Rose's cactus a good sport from northern Victoria
Echinopsis peruvianus 'Rosei 2' |
Apart from the distinctive blue-grey sheen, this cactus and its relatives have very showy, white, trumpet-like flowers. All the better to attract bat pollinators on the warm (even at high altitudes I presume) desert evenings.
Echinopsis peruvianus 'Rosei 2' |
In our Melbourne Gardens nursery collection of cacti that didn't make into the new arid garden, we have a few specimens labelled 'rosei 2', with rather long spines, and another tranche (photographed below) with very similar looking flowers but no obvious spines. The latter are labelled Echinopsis pachanoi.
Let's get the genus name out of the way. While some still accept Trichocereus as separate to a more broadly circumscribed Echinopsis, the molecular data support treating the two genera together as a single large genus, or splitting more aggressively into smaller genera. I'll follow here Royal Botanic Gardens Kew's Plant List, and call the two species I want to talk about today both Echinopsis.
In our residue from the collection of Robert Field (grown in Tennyson, near Echuca; inherited from his father Ralph Field; and originally sourced from the Americas during the 1938-39 Blossfeld expedition) plants of 'Rosei 2' and Echinopsis pachanoi were both in full bloom in mid-January.
Echinopsis peruvianus 'Rosei 2' |
Digging around online I see that 'Rosei 2', above, is most probably a selection from seed of Echinopsis peruvianus, from the town of Matucana in central Peru. That species has the common names Blue Torch or San Pedro Macho/Cactus.
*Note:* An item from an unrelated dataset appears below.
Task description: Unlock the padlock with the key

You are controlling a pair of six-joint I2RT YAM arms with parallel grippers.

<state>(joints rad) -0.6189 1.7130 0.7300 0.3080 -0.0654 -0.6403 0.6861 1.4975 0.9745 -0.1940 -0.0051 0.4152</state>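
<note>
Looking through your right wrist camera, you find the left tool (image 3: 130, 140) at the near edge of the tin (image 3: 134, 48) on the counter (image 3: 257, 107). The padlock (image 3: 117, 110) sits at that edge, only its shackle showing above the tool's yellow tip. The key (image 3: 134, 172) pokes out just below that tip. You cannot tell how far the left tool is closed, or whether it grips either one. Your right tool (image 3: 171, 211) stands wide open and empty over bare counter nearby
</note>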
Trichocereus rosei is an old name for the same species. Cereus rosei, as it was classified then, presumably honours the well-known American botanist and cactus expert, Joseph Nelson Rose. It was applied to the distinctive offspring of Echinopsis peruvianus by Ralph Field, who further separated two different variants as '1' and '2'. So our nursery cactus is best called Echinopsis peruvianus 'Rosei 2', treating it as a cultivar of that species. It has a lovely bluish hue and prominent spines.
Echinopsis peruvianus 'Rosei 1' is said to have shorter spines and an even more glaucous-blue surface. That too came from seed grown by the Field family and is now propagated as clones (from cuttings).
Echinopsis pachanoi |
Our similar looking species without obvious spines, Echinopsis pachanoi, is called the San Pedro Cactus (as are some other similar looking species, including Echinopsis peruvianus) and occurs naturally in places in the high Andes. It apparently can, but doesn't always (as in our specimens), produce spines.
Echinopsis pachanoi |
As a non-cactus expert, the flowers and the form of the cladode (the photosynthetic stem, supplying the plant with sugars in lieu of leaves, which are replaced by spines) in these two species look very alike. But I'm sure there are some fine details I'm missing, and equally sure my comrades in the Cactus and Succulent Society of Australia will set me straight, gently, if I have misconstrued the taxonomy.
I do know that both species and their close relatives share an interesting and similar chemistry, which I won't go into here.
Echinopsis pachanoi |
Comments
This is partially confirmed by doing a simple Google search on the name and you have to scroll down quite some distance before you get to anything close to an accepted cactus author. All preceding links are to parts of the modern-day Thrichocereus community and have no scientific support.
The differentiation between rosei 1 and rosei 2 is merely the difference between someone with freckles and someone without freckles, i.e. natural variation of a population.
A large percentage of the modern-day Thrichocereus community, as you note, has more than cacti on their mind.